## Information given
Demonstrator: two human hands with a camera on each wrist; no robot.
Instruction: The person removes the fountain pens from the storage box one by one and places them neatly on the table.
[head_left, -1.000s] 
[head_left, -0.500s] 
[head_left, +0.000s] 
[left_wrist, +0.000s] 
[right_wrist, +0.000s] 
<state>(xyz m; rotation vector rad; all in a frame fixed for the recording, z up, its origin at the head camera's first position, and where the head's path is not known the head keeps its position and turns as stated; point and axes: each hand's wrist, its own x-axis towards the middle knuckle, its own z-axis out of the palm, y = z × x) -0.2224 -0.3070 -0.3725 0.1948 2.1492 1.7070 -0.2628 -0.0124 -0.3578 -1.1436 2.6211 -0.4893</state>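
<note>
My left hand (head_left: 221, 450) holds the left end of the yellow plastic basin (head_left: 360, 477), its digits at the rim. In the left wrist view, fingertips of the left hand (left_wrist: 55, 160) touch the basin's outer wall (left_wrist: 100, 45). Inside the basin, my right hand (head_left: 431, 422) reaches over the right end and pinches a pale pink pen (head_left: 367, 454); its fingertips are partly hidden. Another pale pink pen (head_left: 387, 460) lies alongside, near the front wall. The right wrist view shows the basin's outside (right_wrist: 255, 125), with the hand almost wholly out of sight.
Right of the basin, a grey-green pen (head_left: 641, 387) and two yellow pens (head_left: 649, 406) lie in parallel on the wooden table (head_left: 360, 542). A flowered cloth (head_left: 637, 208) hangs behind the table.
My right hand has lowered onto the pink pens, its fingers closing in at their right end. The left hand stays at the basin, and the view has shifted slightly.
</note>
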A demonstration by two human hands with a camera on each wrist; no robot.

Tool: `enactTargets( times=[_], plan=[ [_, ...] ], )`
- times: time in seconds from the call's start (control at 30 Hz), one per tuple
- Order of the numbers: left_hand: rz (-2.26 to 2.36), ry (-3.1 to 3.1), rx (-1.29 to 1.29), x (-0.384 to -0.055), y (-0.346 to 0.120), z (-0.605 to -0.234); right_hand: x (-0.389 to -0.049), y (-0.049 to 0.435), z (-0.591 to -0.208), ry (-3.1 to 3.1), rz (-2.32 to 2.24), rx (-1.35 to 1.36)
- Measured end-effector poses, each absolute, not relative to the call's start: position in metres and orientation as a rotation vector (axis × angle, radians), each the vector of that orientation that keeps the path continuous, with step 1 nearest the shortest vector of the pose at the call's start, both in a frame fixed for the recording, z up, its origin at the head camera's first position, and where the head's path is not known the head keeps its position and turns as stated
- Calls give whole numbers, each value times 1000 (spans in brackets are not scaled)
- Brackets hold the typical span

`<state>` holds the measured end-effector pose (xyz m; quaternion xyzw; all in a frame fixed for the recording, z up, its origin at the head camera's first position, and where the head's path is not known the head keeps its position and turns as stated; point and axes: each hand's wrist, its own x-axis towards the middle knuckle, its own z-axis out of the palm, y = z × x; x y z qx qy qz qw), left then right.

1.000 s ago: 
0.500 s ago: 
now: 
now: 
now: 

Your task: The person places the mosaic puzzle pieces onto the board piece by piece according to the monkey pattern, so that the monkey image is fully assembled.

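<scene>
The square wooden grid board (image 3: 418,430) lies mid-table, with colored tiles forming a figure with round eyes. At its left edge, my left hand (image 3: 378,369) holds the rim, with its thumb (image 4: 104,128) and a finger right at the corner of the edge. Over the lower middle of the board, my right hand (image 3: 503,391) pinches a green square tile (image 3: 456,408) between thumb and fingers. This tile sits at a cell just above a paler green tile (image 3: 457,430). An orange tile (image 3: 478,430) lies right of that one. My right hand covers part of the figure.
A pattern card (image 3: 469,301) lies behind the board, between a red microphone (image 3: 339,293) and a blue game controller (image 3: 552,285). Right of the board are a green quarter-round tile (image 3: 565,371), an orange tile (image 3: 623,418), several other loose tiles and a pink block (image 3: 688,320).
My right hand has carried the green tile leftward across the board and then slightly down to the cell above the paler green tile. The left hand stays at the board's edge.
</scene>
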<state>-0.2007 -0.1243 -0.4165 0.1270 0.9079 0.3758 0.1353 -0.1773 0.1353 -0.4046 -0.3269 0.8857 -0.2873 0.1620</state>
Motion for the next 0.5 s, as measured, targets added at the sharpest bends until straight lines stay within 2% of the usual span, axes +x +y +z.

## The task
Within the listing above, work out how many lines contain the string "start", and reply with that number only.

## Exercise response
2